Smoke clung to his teeth when he inhaled again.

But it was cold.

And getting colder.

He stepped off the last terrace stair and into the shadow of the burning field. Except it wasn’t burning. It shimmered. A thousand flame-husks crawled the ridgeline, dragging chainmail feet through vitrified sand that still hissed with stolen heat.

Yorrik’s disciples waited for him—eleven now, the twelfth still twitching on the upper tier with his lungs full of steam.

They formed a crescent, hands lifted. No words spoken. Their palms pulsed gold, runes lighting along the veins, fire licking up the forearms like they were born to it.

Yorrik raised his own hand. A slow motion.

The frontline advanced.

And lit the world.

Pillars of flame shot forward—pure solar ignition, condensed into sweeping arcs. The kind of fire that cracked bone through armor. That peeled back cursed hide. That turned plague to smoke and void to ash.

Every strike hit.

But Brakar walked through it.

The fire wrapped around him like cloth soaked in water. It slid across his armor. Sank into his chest. Disappeared into his runes. He moved without flinching. Without stopping. Each step made the light less.

Behind him, flame-husks accelerated.

Two disciples screamed a warning—

Too late.

The first was caught mid-cast. A husk latched to his back, both hands inside his ribcage before the ward could flare. The man’s mouth opened—flame poured from it—and then his ribs shattered outward, glass-bright, brittle.

He didn’t even fall.

He crumbled.

A second disciple turned—too slow.

The husk’s hand passed through her abdomen.

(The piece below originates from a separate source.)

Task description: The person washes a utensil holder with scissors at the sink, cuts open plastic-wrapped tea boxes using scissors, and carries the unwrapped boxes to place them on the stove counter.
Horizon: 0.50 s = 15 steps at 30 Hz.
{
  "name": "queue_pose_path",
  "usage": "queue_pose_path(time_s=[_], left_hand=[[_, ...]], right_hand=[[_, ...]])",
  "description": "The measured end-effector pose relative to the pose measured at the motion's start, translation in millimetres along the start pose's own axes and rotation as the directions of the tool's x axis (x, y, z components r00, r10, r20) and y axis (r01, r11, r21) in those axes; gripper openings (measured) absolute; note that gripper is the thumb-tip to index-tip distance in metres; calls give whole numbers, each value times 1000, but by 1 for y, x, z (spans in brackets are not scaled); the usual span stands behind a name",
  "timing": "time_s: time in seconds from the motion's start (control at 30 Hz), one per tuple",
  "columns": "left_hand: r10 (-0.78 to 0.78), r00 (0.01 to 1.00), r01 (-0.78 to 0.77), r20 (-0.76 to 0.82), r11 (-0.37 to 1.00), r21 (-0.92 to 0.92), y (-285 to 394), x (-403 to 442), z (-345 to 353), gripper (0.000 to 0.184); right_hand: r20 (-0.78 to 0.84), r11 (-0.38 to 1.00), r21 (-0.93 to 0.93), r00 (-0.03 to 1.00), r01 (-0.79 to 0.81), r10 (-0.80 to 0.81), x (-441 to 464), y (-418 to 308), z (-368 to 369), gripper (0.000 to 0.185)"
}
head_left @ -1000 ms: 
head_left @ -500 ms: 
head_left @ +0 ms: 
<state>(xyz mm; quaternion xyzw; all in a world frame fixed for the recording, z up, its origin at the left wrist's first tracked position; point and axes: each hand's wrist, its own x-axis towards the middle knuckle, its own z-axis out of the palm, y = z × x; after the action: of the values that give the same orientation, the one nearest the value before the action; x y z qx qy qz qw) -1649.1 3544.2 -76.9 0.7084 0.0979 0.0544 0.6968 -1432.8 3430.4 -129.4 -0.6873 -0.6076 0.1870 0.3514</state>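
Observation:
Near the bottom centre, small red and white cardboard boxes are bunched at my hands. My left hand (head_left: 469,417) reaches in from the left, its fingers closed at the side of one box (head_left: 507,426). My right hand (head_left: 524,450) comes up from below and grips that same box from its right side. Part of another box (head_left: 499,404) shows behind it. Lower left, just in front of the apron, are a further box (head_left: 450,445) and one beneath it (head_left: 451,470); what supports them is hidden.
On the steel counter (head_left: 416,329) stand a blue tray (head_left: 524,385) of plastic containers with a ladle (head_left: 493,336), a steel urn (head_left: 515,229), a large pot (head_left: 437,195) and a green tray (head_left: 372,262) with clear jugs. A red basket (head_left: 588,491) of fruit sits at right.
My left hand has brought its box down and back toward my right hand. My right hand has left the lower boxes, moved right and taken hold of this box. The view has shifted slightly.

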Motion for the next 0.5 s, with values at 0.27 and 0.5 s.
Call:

A pulse of blue light followed.

Her internal flame reversed. What was supposed to ignite the enemy pulled back through her own channels, backwards through her core, until her skull cracked from the inside and blew open in a silent blast of embers and char.

Then Brakar spoke.

The sound wasn’t loud. It didn’t echo.

But it filled the air like molten lead.

"You burn forward."

His eyes—if they were eyes—glowed like frostbite beneath water.

"I burn backward."

He took another step. The runes on his chest dimmed—then flared again.

"Yours is creation."

Another disciple dropped, caught mid-dash. The husk didn’t strike—just stood near. That was enough. Her flame bent toward him, peeling from her skin like light abandoning a dying torch.

"Mine is consumption."

The sky groaned.

It didn’t thunder. It didn’t flash.

It just darkened.

The color bled out of the clouds above Solmark, replaced by ash that didn’t fall, didn’t drift—just hung. Like it was suspended by the very breath no one dared take.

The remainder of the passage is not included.